Miscellaneous changes

  • Remove stray comments from pwsh and cmd opam env output
  • Add ./configure --enable-static to compile the opam binary statically on Linux
  • Fix debug logs showing up regardless of verbosity on macOS 12.7.1 / 13.6.3 / 14.2 and FreeBSD
  • Upgrade to, and require mccs >= 1.1+17
  • Fix opam tree options --dev and --no-switch

Various other improvements were made and bugs were fixed. API changes are denoted in the release note linked above. This release also includes PRs improving the documentation and improving and extending the tests.

Windows Support

The main opam-repository Windows compliance is still a work in progress, we recommend to use existing compatible repository (originally from @fdopen) and 32/64 bit mingw-w64 packages (by @dra27).

How to Test opam on Windows

If you're feeling adventurous, you can use the experimental pre-built binary for Windows available here.

Otherwise you can compile opam yourself using the following steps:

This beta requires a preexisting Cygwin installation for compiling opam.

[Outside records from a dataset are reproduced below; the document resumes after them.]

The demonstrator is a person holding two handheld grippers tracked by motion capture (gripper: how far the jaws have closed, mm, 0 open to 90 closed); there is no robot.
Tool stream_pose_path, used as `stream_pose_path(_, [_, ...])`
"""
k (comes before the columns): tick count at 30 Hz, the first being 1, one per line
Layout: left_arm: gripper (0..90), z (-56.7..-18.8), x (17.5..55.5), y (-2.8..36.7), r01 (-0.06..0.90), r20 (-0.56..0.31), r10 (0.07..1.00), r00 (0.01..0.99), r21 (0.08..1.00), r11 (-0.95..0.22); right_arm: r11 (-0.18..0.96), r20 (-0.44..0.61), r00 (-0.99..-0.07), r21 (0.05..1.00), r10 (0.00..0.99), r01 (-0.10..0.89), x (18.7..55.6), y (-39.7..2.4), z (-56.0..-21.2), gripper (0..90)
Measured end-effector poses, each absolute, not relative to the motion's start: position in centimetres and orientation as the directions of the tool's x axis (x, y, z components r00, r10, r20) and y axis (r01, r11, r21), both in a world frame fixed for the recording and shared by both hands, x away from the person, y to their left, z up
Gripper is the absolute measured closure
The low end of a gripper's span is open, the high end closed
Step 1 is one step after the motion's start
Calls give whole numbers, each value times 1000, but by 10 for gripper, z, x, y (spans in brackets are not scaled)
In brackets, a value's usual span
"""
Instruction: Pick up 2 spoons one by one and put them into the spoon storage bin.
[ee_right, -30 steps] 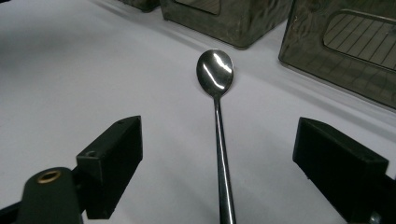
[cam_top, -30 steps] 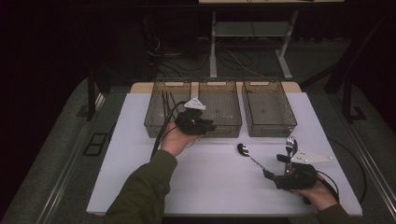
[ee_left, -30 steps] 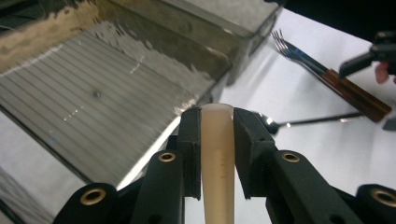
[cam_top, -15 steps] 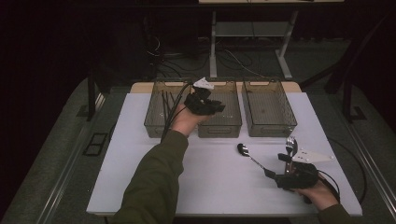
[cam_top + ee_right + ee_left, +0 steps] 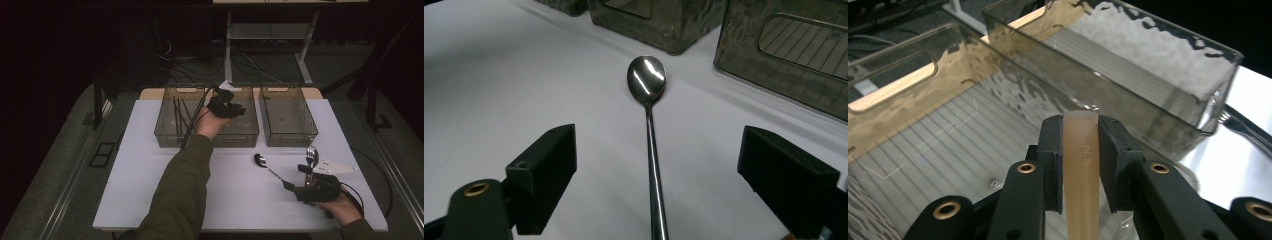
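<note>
The left gripper (image 5: 226, 102) hangs over the middle bin (image 5: 248, 134) of three clear bins along the table's (image 5: 150, 175) far edge, its jaws closed on a pale tan handle (image 5: 1081, 170) with faint embossed lettering — what the handle belongs to cannot be told. Dark sticks lie in the left bin (image 5: 167, 131). Near the table's front right corner, the right gripper (image 5: 302, 181) rests with jaws wide apart — a metal spoon (image 5: 649, 100) lies between them, touching neither. A fork (image 5: 310, 156) lies just beside it.
</note>
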State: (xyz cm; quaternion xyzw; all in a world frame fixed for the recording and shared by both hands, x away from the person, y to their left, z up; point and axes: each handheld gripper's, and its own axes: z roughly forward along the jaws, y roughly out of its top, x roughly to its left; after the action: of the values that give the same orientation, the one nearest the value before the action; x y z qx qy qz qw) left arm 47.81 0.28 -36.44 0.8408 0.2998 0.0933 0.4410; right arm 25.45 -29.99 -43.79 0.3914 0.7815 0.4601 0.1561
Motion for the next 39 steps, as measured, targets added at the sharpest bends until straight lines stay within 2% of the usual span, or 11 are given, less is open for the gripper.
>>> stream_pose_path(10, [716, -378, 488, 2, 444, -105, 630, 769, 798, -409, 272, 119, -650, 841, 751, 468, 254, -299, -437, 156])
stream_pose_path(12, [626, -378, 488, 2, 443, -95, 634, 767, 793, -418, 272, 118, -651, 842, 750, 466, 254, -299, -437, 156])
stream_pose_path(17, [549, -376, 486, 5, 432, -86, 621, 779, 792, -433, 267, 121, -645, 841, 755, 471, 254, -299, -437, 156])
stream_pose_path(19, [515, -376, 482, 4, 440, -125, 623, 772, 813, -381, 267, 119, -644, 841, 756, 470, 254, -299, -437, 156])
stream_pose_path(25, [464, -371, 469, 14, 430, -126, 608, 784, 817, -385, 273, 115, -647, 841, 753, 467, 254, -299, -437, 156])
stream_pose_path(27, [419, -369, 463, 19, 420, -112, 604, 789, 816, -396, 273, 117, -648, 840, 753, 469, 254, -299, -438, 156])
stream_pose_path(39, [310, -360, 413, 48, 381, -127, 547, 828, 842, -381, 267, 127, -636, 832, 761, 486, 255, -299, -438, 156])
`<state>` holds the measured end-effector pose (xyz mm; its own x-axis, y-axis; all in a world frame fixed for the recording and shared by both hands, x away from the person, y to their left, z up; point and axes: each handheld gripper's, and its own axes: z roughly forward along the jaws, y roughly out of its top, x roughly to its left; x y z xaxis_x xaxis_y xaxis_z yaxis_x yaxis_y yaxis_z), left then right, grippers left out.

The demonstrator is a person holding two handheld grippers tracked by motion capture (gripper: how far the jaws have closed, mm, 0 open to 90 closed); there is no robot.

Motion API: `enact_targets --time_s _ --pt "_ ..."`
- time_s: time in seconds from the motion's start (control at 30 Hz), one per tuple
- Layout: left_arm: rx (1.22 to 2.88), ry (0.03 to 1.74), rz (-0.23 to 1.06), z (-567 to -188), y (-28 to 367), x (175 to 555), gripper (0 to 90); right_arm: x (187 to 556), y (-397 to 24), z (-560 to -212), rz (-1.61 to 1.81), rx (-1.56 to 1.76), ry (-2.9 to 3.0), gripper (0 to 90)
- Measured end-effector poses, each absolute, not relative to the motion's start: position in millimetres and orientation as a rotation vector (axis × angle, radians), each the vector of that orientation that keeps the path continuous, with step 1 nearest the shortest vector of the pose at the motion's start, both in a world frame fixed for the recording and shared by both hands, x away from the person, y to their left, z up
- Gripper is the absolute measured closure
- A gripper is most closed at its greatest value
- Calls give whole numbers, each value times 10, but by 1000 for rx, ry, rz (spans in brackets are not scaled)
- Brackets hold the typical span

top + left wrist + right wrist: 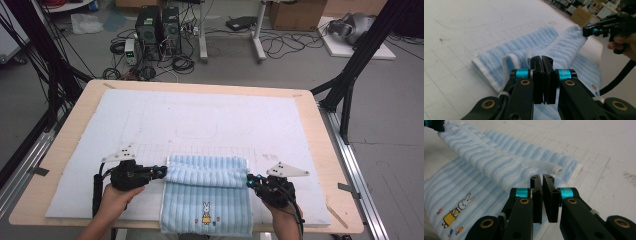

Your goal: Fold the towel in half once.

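L gripper (161,172) is seen at the towel's (207,205) left edge in the high view, jaws brought together; in the left gripper view (543,62) the two black pads meet w/ a white-hemmed fold of cloth right at their tips, so a pinch on the towel edge is read. R gripper (250,181) is placed at the towel's right edge, jaws likewise closed; in the right gripper view (542,180) the pads are pressed nearly together, w/ the rolled end of the fold just at the tips. Whether cloth is actually caught there can't be told for sure, but the fold is held up off the lower layer on both ends.

The towel, light blue w/ white stripes, is laid on the white mat (200,120) at the table's (320,150) near edge, approx. centred between the two hands. Its far part is doubled back toward the person as a raised band stretched between the grippers. A rabbit motif (206,213) is shown on the flat lower layer, near the front hem; it's also seen in the right gripper view (456,210).
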<state>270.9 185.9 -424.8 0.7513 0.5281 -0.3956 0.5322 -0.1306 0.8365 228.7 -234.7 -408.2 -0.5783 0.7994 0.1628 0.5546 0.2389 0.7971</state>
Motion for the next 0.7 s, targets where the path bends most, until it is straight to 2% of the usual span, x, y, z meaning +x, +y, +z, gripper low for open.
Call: enact_targets --time_s 0.1,0.17,0.23,0.3,0.37,0.47,0.6,0.7 --pt "1778 854 9 -4328 1850 2690 841 2285 -2315 -4174 1220 1269 2264 843" --pt "1765 894 28 -4352 1867 2709 629 2281 -2315 -4200 1203 1276 2260 774" --pt "1747 904 50 -4348 1906 2735 535 2294 -2342 -4193 1214 1292 2236 700" --pt "1717 919 75 -4315 1981 2779 500 2312 -2378 -4150 1234 1302 2188 624" --pt "1702 937 94 -4296 2033 2833 486 2351 -2411 -4114 1261 1307 2154 568" --pt "1683 964 86 -4304 2075 2938 474 2452 -2439 -4096 1269 1327 2110 542" --pt "1675 978 57 -4344 2058 3064 485 2619 -2421 -4142 1254 1343 2098 549" --pt "1702 972 18 -4390 2000 3132 558 2739 -2408 -4189 1248 1353 2112 581"
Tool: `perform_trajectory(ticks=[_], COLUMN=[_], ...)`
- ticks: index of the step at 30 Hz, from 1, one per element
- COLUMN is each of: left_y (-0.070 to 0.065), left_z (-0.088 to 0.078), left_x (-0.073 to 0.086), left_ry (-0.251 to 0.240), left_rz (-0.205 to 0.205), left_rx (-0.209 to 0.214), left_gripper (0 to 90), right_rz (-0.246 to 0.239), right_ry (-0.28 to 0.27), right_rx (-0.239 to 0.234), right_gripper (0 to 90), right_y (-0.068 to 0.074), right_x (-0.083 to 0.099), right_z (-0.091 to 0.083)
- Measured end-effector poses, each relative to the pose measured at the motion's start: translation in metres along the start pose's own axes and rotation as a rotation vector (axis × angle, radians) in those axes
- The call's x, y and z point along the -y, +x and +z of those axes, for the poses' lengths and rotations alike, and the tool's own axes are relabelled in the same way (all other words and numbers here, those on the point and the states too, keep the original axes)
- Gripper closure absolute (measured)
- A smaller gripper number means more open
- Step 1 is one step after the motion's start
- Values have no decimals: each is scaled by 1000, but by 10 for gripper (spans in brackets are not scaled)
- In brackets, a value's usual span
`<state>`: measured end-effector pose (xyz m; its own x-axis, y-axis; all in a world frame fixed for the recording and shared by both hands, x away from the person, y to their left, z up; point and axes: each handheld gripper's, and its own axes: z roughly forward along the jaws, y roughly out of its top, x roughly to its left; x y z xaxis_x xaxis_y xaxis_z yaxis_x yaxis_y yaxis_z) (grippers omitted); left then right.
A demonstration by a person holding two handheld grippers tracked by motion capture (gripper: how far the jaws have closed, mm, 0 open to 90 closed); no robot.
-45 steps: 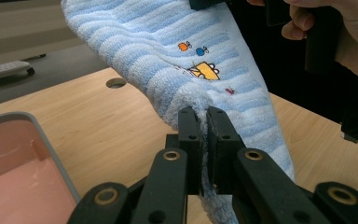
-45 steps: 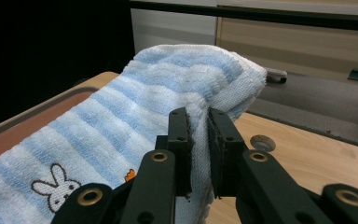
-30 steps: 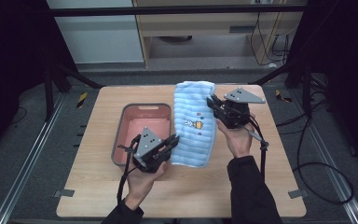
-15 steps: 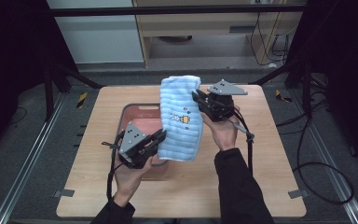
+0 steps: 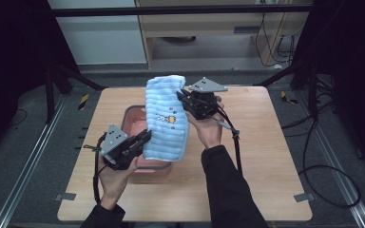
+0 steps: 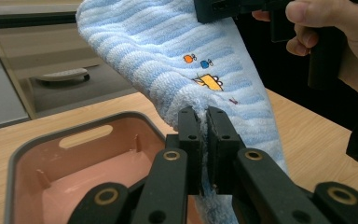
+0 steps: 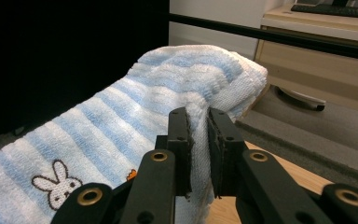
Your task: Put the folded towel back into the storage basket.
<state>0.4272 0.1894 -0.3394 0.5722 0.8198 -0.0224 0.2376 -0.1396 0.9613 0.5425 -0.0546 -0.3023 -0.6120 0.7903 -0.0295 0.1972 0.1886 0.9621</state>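
Left gripper (image 5: 145, 136) clamped near edge of towel (image 5: 165, 116); right gripper (image 5: 184, 96) pinched far edge. Towel hung stretched between both, above pink bin (image 5: 134, 112) — likely held taut to lower inside. Towel: soft ribbed terry, blue-white stripes, small embroidered animals. Bin: smooth plastic, rounded corners, on wooden table (image 5: 266, 156).

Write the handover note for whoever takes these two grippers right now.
Left gripper: shut on the near edge of the towel.
Right gripper: shut on the towel's far end.
Towel: held up between both, over the pink bin on the table.
Done: towel gripped and lifted off the table.
Left: probably lower it into the bin, then let go.
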Motion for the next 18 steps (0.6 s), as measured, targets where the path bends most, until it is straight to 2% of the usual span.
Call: perform_trajectory(ticks=[9,13,18], left_y=[17,24,31], left_z=[-6,-6,-4], left_x=[4,7,11], left_ry=[4,14,27], left_rz=[-11,-16,-24], left_rx=[-30,-43,-54], left_gripper=[854,853,853], right_rz=[-8,2,-7], right_ry=[0,4,11], right_rx=[-20,-26,-27], right_gripper=[805,805,804], right_y=[10,13,14], right_x=[-4,-2,2], right_z=[20,29,38])
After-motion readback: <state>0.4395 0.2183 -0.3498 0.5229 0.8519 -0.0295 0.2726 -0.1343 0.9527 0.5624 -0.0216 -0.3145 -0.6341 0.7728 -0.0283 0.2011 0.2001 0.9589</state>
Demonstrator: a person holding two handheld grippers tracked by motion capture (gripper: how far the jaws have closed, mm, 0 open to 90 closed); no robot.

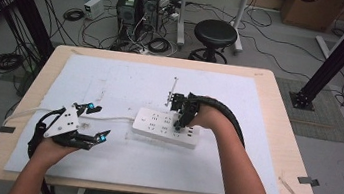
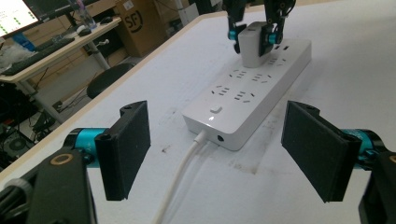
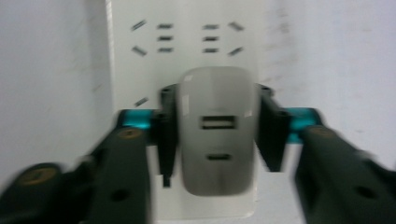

  1. Check that you have all dependencies installed:
    • autoconf, make, patch, curl
    • MinGW compilers: mingw64-x86_64-gcc-g++, mingw64-i686-gcc-g++
    • Or if you want to use the MSVC port of OCaml, you'll need to install Visual Studio or Visual Studio Build Tools
  2. Download & extract the opam archive
  3. In the directory, launch make cold
  4. A coffee later, you now have an opam executable!
  5. Start your preferred Windows terminal (cmd or PowerShell), and initialise opam with the Windows sunset repository:
    • opam init git+https://github.com/ocaml-opam/opam-repository-mingw

From here, you can try to install the sunset repository packages. If you find any bugs, please submit an issue. It will help opam-repository maintainers to add Windows repository packages into the main repository.

Try it!

In case you plan a possible rollback, you may want to first backup your ~/.opam directory.

The upgrade instructions are unchanged:

  1. Either from binaries: run

    bash -c "sh <(curl -fsSL https://raw.githubusercontent.com/ocaml/opam/master/shell/install.sh) --version 2.2.0~beta1"

    or download manually from the Github "Releases" page to your PATH.

  2. Or from source, manually: see the instructions in the README.

You should then run:

opam init --reinit -ni

Please report any issues to the bug-tracker.

Thanks for trying this new release out, and we hope you will enjoy the new features!